*Work request:* Retype all of the data that follows, line for line.

◆ ◆ ◆

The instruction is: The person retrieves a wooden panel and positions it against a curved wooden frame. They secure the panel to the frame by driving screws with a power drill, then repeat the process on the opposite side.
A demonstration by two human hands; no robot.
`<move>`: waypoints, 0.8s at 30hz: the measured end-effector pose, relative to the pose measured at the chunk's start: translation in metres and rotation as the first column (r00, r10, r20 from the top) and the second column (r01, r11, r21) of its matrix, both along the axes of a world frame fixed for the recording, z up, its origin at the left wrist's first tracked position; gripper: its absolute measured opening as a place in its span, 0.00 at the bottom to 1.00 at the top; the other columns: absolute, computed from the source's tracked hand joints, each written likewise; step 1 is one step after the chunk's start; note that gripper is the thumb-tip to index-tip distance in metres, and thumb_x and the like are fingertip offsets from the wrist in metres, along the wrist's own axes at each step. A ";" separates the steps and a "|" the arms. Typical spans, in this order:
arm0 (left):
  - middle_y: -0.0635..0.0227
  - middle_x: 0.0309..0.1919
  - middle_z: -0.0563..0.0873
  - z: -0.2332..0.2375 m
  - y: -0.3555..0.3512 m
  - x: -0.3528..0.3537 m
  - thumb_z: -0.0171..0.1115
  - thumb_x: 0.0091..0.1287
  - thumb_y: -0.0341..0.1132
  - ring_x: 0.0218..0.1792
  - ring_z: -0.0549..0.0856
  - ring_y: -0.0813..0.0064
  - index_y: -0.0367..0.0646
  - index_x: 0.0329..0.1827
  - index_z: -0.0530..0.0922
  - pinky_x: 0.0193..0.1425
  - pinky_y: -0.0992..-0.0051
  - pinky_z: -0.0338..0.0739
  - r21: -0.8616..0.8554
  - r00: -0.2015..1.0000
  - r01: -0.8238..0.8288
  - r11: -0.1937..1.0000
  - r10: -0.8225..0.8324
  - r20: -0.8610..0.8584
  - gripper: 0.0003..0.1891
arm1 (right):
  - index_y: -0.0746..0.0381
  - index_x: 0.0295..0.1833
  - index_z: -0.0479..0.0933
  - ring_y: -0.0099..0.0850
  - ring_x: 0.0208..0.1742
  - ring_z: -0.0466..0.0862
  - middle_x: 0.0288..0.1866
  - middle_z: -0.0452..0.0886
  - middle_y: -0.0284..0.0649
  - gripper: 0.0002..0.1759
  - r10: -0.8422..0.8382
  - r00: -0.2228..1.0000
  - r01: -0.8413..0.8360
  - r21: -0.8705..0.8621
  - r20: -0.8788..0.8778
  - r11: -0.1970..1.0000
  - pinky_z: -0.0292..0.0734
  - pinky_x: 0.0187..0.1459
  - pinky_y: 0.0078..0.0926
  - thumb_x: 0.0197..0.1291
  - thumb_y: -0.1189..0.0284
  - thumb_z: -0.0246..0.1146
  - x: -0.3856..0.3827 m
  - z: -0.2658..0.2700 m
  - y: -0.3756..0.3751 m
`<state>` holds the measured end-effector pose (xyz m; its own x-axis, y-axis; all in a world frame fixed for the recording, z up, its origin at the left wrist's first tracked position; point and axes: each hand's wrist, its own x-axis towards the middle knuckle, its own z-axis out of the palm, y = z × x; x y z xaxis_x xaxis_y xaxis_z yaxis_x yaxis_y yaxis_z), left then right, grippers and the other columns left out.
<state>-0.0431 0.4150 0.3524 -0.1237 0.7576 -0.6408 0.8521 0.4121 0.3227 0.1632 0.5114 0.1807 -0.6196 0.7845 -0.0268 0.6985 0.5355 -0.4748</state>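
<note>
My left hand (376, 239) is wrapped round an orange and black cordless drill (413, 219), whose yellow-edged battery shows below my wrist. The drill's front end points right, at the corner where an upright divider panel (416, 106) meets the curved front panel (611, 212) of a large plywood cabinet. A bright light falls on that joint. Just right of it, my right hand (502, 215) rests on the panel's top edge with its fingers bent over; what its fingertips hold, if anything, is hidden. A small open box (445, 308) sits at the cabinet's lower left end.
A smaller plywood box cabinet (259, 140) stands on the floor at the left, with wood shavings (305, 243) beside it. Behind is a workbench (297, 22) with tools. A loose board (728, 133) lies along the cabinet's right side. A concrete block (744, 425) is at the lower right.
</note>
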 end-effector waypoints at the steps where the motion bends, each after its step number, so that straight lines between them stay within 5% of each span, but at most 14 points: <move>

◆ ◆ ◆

*Answer section:*
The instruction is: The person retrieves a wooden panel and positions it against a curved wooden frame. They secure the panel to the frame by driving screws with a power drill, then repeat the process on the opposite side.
A demonstration by two human hands; no robot.
`<move>`: waypoints, 0.8s at 30hz: the measured end-effector pose, relative to the pose measured at the chunk's start: translation in metres and rotation as the first column (r00, r10, r20 from the top) and the second column (r01, r11, r21) of its matrix, both along the axes of a world frame fixed for the recording, z up, its origin at the left wrist's first tracked position; gripper: its absolute measured opening as a place in its span, 0.00 at the bottom to 1.00 at the top; the other columns: absolute, computed from the source's tracked hand joints, each written likewise; step 1 is one step after the chunk's start; note that gripper is the thumb-tip to index-tip distance in metres, and thumb_x and the like are fingertip offsets from the wrist in metres, along the wrist's own axes at each step. A ";" separates the steps and a "|" the arms. Typical spans, in this order:
arm0 (left):
  - middle_y: -0.0635..0.0227
  - middle_x: 0.0309..0.1919
  - middle_z: -0.0563..0.0873
  - z: -0.2332..0.2375 m
  - y: -0.3555..0.3512 m
  - x: -0.3528..0.3537 m
  - thumb_z: -0.0171..0.1115
  - thumb_x: 0.0091..0.1287
  - thumb_y: -0.0341..0.1132
  - ring_x: 0.0218..0.1792
  - ring_z: -0.0549..0.0856
  - ring_y: -0.0813..0.0064
  - index_y: -0.0367..0.0646
  - index_x: 0.0329..0.1827
  - index_z: -0.0530..0.0922
  - pinky_x: 0.0193..0.1425
  - pinky_y: -0.0992..-0.0051
  - pinky_z: -0.0338..0.0739
  - r21: -0.8616..0.8554
  - r00: -0.2015..1.0000
  - r01: -0.8238..0.8288
  - r11: -0.1937..1.0000
  - r10: -0.8225..0.8324
  - r20: -0.8610..0.8584
  - gripper: 0.0003..0.1891
arm1 (right):
  - index_y: -0.0746..0.0381
  - index_x: 0.0295..0.1833
  - index_z: -0.0479..0.0933
  - ring_y: -0.0099..0.0850
  - ring_x: 0.0208..0.1742
  - ring_z: -0.0466..0.0862
  - middle_x: 0.0288..0.1866
  - middle_z: -0.0452..0.0886
  - middle_y: -0.0284..0.0649
  - gripper: 0.0002..0.1759
  - r10: -0.8422..0.8382
  - r00: -0.2228..1.0000
  - r01: -0.8413..0.8360
  - r21: -0.8705..0.8621
  - r20: -0.8788..0.8778
  - r11: -0.1970..1.0000
  - pinky_z: -0.0292..0.0734
  - pinky_x: 0.0187..0.1459
  - pinky_y: 0.0078..0.0926
  - thumb_x: 0.0197..0.1291
  - thumb_y: -0.1189..0.0284
  - thumb_z: -0.0246..0.1146
  - x: -0.3856..0.3827 m
  - z: -0.2658..0.2700 m
  - y: -0.3756..0.3751 m
`<state>` holds the measured end-effector pose (xyz m; its own x-axis, y-axis; all in a world frame fixed for the recording, z up, its origin at the left wrist's first tracked position; point and axes: each hand's wrist, its own x-axis towards the middle knuckle, its own z-axis out of the palm, y = z × x; x y z xaxis_x xaxis_y xaxis_z yaxis_x yaxis_y yaxis_z), left then right, grippers and the other columns left out.
<state>-0.0431 0.4150 0.3524 -0.1237 0.7576 -0.6408 0.8521 0.4121 0.3227 0.1632 0.5114 0.1807 -0.6196 0.7845 -0.0268 0.6985 0.5355 -0.4748</state>
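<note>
My left hand (376, 239) is wrapped round an orange and black cordless drill (413, 219), whose yellow-edged battery shows below my wrist. The drill's front end points right, at the corner where an upright divider panel (416, 106) meets the curved front panel (611, 212) of a large plywood cabinet. A bright light falls on that joint. Just right of it, my right hand (502, 215) rests on the panel's top edge with its fingers bent over; what its fingertips hold, if anything, is hidden. A small open box (445, 308) sits at the cabinet's lower left end.
A smaller plywood box cabinet (259, 140) stands on the floor at the left, with wood shavings (305, 243) beside it. Behind is a workbench (297, 22) with tools. A loose board (728, 133) lies along the cabinet's right side. A concrete block (744, 425) is at the lower right.
</note>
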 end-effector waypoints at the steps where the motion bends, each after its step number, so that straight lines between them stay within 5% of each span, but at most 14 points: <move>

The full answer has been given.